Paul's posterous

A little of everything here but mostly small thoughts, pictures and ideas that run through my head or that I see as I run through the day that I think may help others...

Also find me at:
BLOG (www.paulmarshall.ca)
TWITTER (@ceomarshall)
EMAIL (pandmar@gmail.com)

How to bring a product to market / A very rare interview with Sean Ellis - Venture Hacks

I flaggeded this using Instapaper back in December when it first came out from Nivi at Venture Hacks and finally got around to reading it on the plane on my flight home from IBM Pulse last night. I highly recommend that regardless of what stage your tech company is in (or you think its in) that you listen/read/make notes on the attached interview.

If you are unclear on what product/market fit is, you need to....listen
If you are pre product/market fit....listen
If you are post product/market fit...listen

There are some great examples as well as great lessons in when to market and when not to market, how to save early $$ and how to make sure that you are on the right path.

Love to hear your thoughts and comments on this...do you agree? disagree? any examples? need help? Let me know.

BTW...if you are not following @seanellis and @venturehacks please do...very much worth your time.

Outlier Example

OK so I am a big Neil Peart fan and a bit of a drum geek but having heard Neil speak and his story it is an excellent example of Malcolm Gladwell's 10,000 hr rule in his Outlier book. (I have linked to my favorite solo of his on Youtube for my pleasure as much as yours)

In my opinion Neil is probably the greatest drummer in the world, if you disagree thats OK as long as you can acknowledge that he is one of the best at his craft. Neil started as a kid (pre-ten years old) laying magazines out on his bed, listening to music and beating the covers the magazines. At 10 he got a drum pad (not a set) and practiced on the pad. As an early teen every spare moment was spent on a second hand drum set. Playing along with songs he liked, making up new stuff, trying stuff he hadn't seen done before and being creative...innovating (even though he didn't see it that way at 14). Neil played in bands and played solo's eventually forming the band Rush continually driving himself to do more, get better, push the envelope.

The interesting thing that most people who are true outliers will understand is that he did this not just because he was driven to be the best (although that was 'a' factor). He did it because he LOVED IT! Whether it is Gladwell or Vaynerchuk or any of the other experts it is obvious to all that everyone should be looking to match what they LOVE doing with what they get paid to do.

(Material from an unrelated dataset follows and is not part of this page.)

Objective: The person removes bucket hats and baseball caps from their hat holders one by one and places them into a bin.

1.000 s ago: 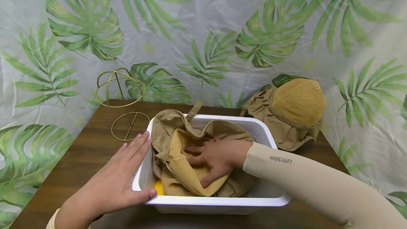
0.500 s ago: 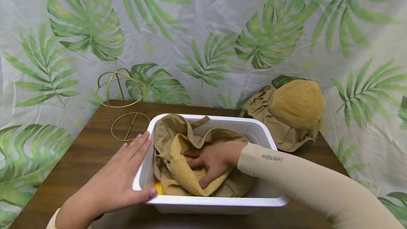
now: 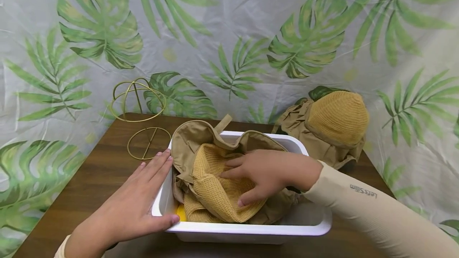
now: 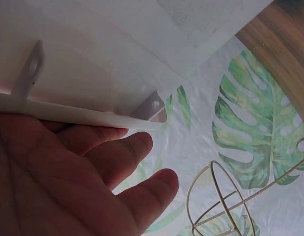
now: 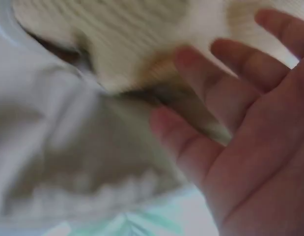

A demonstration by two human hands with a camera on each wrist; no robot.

The formula looks like this:

The more you love something the more you are prepared to do it, the better you get at it, the more people will find you and ask you/pay you to do it for them, the more fulfilled and happy you will feel and the better person you will be for all your loved ones.

Find your passion, follow it, work hard at it.

Are you? If not, make a change. Don't say you can't afford to...be practical about planning the swith but...can you afford not to?

Can't wait to Read!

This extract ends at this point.